Doctoral Thesis: Compositional Analytical-ML Fusion: A New Paradigm for Modeling Computer Systems

Thursday, February 12
4:00 pm - 5:00 pm

Kiva (32-G449, Stata Center)

By: Arash Nasr-Esphahany

Supervisor: Professor Mohammed Alizedeh

Details

  • Date: Thursday, February 12
  • Time: 4:00 pm - 5:00 pm
  • Location: Kiva (32-G449, Stata Center)
Additional Location Details:

Performance modeling—predicting how systems behave before they are built—underpins computer system design. Yet the field faces a fundamental tradeoff between abstraction levels: low-level simulators (cycle/packet-level) offer fidelity but are prohibitively slow and expensive to maintain; analytical models are fast but too approximate for quantitative prediction. As systems grow more complex and AI-driven design demands millions of evaluations, this gap becomes a bottleneck.

This thesis introduces Compositional Analytical-ML Fusion, a paradigm that achieves the fidelity of low-level simulation at the speed of analytical models. The key insight is a division of labor: encode domain knowledge (the mental models designers already possess) as simple analytical models capturing first-order effects; let machine learning learn the remaining dynamics from data.

Validation spans the systems stack. When all relevant state is observed, standard supervised learning suffices.

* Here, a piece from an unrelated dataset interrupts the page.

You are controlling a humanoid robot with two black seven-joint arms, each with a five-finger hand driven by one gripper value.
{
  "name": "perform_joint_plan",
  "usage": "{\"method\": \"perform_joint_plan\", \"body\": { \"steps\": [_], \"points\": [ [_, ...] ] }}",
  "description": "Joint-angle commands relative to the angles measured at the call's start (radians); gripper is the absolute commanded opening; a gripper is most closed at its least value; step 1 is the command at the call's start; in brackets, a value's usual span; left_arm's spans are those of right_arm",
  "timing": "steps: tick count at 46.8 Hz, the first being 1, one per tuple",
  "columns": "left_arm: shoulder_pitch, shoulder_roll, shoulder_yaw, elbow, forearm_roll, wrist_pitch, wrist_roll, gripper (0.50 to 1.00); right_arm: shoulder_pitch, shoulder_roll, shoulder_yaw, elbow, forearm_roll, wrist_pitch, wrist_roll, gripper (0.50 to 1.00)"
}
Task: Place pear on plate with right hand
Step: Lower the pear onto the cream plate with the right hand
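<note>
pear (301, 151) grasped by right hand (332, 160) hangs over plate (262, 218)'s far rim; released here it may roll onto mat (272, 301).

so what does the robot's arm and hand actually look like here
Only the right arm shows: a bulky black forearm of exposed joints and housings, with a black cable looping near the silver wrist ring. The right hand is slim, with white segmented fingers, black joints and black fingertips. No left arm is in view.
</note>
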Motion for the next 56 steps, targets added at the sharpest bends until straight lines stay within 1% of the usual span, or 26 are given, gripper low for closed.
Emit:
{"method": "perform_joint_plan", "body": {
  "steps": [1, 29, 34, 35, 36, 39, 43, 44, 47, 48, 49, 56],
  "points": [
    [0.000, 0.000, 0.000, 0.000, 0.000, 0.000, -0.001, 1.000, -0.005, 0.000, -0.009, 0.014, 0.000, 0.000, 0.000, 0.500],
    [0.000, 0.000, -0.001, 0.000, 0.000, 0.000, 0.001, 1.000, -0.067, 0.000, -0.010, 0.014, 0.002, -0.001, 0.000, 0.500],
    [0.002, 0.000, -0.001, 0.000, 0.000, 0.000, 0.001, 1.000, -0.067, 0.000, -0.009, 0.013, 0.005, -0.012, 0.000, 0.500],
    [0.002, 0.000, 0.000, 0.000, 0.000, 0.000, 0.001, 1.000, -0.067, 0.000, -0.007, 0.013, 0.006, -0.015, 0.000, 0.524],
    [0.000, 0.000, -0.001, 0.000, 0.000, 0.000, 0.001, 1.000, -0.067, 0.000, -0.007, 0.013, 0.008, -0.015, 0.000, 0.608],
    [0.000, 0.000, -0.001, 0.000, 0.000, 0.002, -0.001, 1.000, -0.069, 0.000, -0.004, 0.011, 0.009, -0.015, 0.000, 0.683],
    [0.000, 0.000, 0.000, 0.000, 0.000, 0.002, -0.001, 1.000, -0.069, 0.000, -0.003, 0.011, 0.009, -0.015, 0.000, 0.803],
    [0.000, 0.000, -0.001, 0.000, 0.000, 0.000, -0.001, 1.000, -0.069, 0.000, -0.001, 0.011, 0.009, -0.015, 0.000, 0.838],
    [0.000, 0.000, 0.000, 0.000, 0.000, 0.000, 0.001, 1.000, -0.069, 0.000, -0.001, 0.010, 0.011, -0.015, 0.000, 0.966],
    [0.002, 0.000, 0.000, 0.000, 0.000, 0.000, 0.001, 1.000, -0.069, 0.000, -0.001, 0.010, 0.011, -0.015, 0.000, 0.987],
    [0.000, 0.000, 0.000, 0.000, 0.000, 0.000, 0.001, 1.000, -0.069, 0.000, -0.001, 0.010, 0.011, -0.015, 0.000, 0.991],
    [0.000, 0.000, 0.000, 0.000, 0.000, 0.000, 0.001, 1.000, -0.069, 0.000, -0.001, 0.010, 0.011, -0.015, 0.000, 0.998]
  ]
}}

For CPU microarchitecture, Concorde combines per-component analytical throughput bounds with a lightweight neural predictor, achieving a 100,000x speedup over cycle-level simulation with 2–3% error. For data center networks, m3 predicts flow completion times on 6,000 hosts in 40 seconds versus 12 hours for packet simulation, with single-digit error.

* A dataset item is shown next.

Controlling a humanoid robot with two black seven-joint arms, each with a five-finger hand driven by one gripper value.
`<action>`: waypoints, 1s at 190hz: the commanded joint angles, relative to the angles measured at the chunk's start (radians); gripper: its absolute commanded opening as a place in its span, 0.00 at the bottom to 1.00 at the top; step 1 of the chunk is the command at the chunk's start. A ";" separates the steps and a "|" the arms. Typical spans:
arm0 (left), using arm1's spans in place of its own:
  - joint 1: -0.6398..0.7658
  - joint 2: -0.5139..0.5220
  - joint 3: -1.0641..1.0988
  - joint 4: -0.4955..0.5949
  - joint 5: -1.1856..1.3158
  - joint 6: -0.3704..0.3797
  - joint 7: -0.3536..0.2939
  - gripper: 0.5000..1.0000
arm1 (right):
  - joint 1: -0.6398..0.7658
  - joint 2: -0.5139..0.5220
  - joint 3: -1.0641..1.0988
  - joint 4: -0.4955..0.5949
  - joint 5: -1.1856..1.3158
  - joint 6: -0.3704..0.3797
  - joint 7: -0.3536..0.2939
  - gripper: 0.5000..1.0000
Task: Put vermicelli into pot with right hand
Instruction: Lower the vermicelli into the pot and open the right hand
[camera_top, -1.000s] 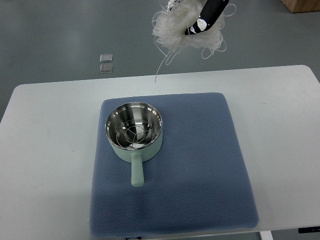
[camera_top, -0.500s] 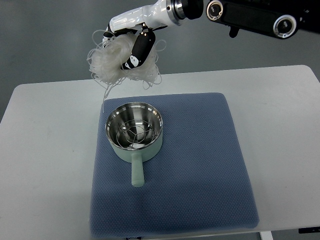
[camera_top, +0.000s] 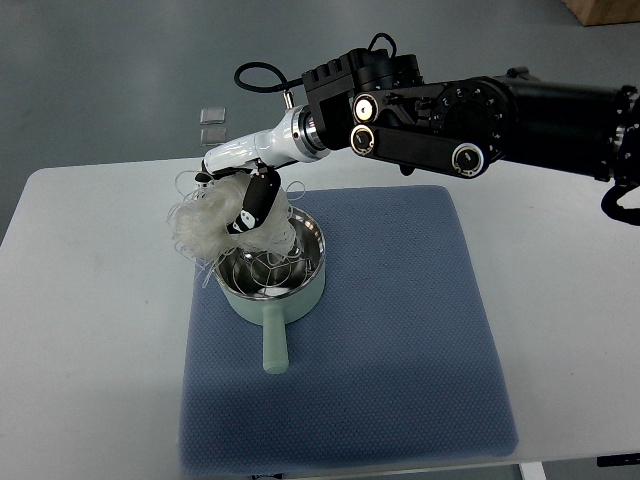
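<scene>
No readable text, labels, brands or numbers show on anything here

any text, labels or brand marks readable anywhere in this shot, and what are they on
No readable text anywhere.
The right hand, shut on the vermicelli over the pot, shows no print.
The blue mat and white table are unmarked.
The two small clear squares on the floor are too small to tell.
</scene>
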 joint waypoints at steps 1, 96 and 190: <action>0.000 0.000 0.000 0.000 0.000 0.000 0.000 1.00 | -0.026 0.015 0.000 -0.010 0.000 -0.011 0.000 0.00; 0.000 0.000 -0.001 0.006 0.000 0.000 0.000 1.00 | -0.127 0.021 -0.003 -0.074 -0.069 -0.001 0.000 0.62; 0.000 0.000 0.000 0.001 0.000 0.000 0.000 1.00 | -0.075 -0.089 0.149 -0.076 -0.045 0.042 0.003 0.84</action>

When latent variables confound predictions, standard methods fail: in video streaming, expert-designed simulation predicted a tuned algorithm would perform worse than baseline; deployment showed it performed 2.6x better. CausalSim addresses this by encoding causal structure and exploiting randomized experiments; the theoretical foundations (Bijective Generation Mechanisms) establish which data collection strategies unlock which counterfactual questions.

These contributions demonstrate that performance modeling need not choose between fidelity and speed: the paradigm adapts to what can be observed—encoding mechanistic structure when state is visible, causal structure when latent variables matter—with ML calibrating the rest.